▶ [Problem details]:
Taking the entries below, transcribe only the lines starting with the one with "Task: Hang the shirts" and going on through the one with "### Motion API", exactly as written, without the pictures.

▶ [Records for this exercise]:
== == ==
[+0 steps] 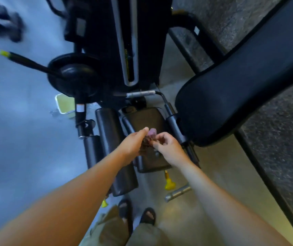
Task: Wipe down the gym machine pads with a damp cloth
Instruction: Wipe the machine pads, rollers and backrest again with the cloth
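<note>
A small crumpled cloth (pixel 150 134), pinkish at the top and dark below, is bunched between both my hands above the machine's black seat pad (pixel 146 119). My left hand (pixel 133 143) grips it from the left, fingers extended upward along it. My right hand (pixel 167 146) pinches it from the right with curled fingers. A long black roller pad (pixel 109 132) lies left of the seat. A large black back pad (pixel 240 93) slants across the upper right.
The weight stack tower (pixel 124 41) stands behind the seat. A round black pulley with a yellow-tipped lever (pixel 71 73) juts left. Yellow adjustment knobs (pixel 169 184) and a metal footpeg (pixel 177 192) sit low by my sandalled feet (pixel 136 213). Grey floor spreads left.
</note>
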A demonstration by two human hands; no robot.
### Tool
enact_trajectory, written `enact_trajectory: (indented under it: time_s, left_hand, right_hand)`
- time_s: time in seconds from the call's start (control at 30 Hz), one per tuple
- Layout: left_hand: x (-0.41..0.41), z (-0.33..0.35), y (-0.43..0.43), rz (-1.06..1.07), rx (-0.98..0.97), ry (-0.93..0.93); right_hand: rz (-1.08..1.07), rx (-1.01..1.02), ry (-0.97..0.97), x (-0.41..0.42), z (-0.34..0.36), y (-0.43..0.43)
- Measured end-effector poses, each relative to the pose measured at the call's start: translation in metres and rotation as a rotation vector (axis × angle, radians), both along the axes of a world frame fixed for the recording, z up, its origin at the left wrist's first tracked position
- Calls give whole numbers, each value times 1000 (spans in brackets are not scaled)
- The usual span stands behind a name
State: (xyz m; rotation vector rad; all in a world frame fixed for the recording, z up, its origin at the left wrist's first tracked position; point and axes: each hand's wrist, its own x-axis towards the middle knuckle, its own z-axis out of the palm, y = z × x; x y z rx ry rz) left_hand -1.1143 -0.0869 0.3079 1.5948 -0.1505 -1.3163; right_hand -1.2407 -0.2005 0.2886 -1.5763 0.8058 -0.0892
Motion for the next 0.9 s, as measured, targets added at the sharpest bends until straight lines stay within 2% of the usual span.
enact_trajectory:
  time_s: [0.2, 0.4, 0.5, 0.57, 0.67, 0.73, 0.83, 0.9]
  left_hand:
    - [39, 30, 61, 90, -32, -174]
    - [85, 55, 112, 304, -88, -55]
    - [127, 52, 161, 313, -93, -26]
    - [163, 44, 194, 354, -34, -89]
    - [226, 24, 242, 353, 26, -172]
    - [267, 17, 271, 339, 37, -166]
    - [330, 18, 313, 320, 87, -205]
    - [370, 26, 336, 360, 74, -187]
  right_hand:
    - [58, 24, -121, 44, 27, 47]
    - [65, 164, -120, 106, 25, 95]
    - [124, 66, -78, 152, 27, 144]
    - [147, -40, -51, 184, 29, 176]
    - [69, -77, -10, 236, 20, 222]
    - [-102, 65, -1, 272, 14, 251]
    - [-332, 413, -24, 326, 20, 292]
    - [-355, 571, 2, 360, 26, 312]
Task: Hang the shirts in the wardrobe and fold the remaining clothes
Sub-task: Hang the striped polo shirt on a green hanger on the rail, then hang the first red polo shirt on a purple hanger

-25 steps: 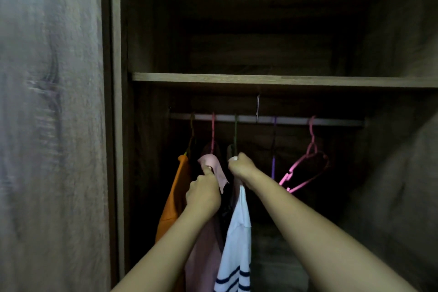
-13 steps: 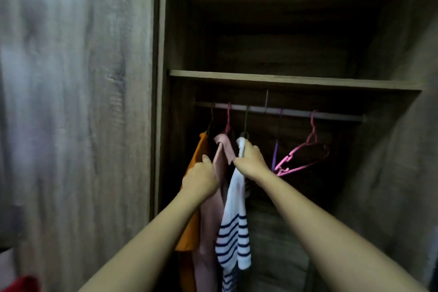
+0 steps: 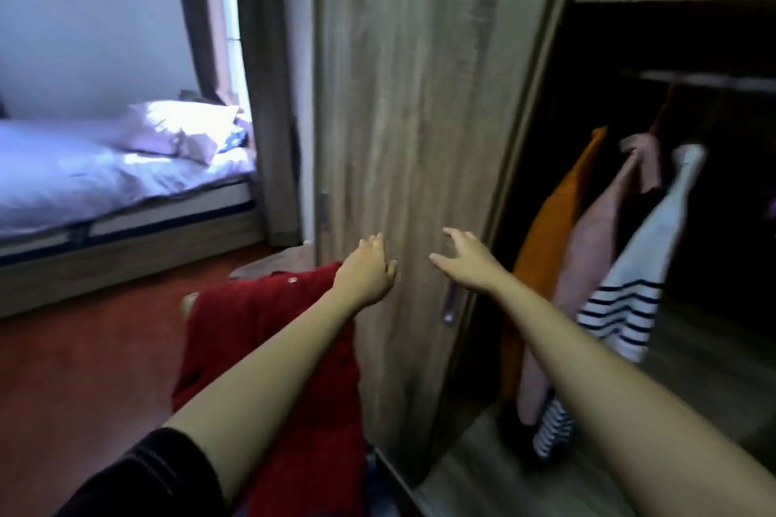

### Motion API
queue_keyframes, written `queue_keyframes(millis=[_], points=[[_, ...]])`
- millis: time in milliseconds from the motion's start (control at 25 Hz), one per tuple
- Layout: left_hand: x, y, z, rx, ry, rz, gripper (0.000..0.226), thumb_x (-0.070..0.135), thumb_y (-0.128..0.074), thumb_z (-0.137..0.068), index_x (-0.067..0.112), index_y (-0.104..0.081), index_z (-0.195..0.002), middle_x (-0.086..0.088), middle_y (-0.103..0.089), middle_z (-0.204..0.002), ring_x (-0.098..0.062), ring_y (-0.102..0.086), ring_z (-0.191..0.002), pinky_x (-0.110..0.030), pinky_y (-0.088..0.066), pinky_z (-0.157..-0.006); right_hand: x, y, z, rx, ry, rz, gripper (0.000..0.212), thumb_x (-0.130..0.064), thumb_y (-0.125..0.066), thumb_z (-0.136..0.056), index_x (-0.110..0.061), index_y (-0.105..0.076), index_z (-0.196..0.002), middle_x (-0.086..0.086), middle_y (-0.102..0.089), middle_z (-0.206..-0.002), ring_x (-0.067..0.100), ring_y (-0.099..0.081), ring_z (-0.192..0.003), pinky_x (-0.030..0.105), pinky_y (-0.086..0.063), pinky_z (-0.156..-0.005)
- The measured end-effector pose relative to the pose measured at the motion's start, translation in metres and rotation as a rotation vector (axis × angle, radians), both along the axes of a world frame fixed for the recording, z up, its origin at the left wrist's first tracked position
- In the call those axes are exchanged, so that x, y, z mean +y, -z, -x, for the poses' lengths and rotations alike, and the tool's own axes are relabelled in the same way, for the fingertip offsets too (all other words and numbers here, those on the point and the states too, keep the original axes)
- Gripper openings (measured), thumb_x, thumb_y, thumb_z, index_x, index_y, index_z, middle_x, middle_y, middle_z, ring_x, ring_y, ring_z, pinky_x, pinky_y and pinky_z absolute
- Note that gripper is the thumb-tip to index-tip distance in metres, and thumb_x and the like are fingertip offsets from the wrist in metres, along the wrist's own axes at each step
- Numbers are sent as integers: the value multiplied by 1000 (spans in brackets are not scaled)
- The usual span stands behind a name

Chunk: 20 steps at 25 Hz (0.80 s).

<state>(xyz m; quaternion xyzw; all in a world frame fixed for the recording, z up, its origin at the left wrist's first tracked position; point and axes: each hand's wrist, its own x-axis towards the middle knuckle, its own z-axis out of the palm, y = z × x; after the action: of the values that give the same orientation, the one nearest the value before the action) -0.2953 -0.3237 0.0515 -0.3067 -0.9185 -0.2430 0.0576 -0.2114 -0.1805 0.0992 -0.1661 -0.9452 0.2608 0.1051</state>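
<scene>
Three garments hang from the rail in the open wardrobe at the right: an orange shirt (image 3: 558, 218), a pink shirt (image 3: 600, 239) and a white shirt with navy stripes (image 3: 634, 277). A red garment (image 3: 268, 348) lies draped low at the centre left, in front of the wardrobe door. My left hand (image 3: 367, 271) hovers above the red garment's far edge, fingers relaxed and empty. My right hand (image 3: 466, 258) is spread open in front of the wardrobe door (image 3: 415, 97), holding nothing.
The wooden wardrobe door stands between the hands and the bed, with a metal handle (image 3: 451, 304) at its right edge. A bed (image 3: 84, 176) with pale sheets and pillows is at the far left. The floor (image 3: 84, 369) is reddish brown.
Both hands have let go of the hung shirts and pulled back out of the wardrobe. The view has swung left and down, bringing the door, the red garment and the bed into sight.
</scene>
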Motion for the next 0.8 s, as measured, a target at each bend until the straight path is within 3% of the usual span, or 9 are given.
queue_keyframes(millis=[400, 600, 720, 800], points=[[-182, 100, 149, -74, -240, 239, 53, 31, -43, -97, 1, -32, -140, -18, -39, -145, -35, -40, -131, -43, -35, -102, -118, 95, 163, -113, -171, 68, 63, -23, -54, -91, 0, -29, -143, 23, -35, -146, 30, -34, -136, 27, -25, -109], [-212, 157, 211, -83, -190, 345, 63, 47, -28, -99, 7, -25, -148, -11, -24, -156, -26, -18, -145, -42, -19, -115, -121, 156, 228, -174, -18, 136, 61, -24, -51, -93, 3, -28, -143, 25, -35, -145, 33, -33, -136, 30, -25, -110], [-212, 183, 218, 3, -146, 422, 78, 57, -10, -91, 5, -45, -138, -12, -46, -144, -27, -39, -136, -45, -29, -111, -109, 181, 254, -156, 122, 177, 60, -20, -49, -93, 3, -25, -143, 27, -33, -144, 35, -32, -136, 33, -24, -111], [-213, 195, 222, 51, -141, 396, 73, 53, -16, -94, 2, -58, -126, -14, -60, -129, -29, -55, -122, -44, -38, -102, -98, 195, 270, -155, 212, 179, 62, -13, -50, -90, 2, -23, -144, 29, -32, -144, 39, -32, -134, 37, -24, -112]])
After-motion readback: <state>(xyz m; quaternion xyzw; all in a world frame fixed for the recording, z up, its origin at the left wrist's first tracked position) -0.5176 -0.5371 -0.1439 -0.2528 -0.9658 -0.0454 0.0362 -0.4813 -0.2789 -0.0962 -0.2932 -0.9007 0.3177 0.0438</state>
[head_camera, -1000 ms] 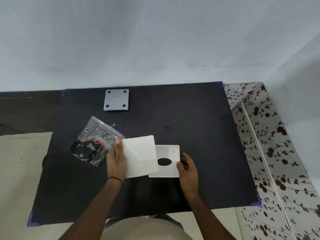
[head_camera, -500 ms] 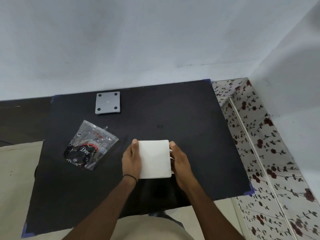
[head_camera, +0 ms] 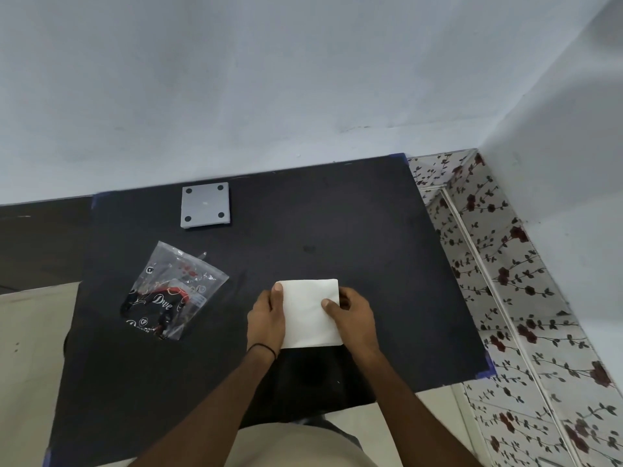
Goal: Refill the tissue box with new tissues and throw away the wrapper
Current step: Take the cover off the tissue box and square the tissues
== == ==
▶ [Output for this task]:
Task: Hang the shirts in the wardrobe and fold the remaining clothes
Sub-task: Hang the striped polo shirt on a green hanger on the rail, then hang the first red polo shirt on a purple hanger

-25 steps: 
-13 steps: 
+0 steps: 

### Motion API

For this exercise, nothing more remains to be done.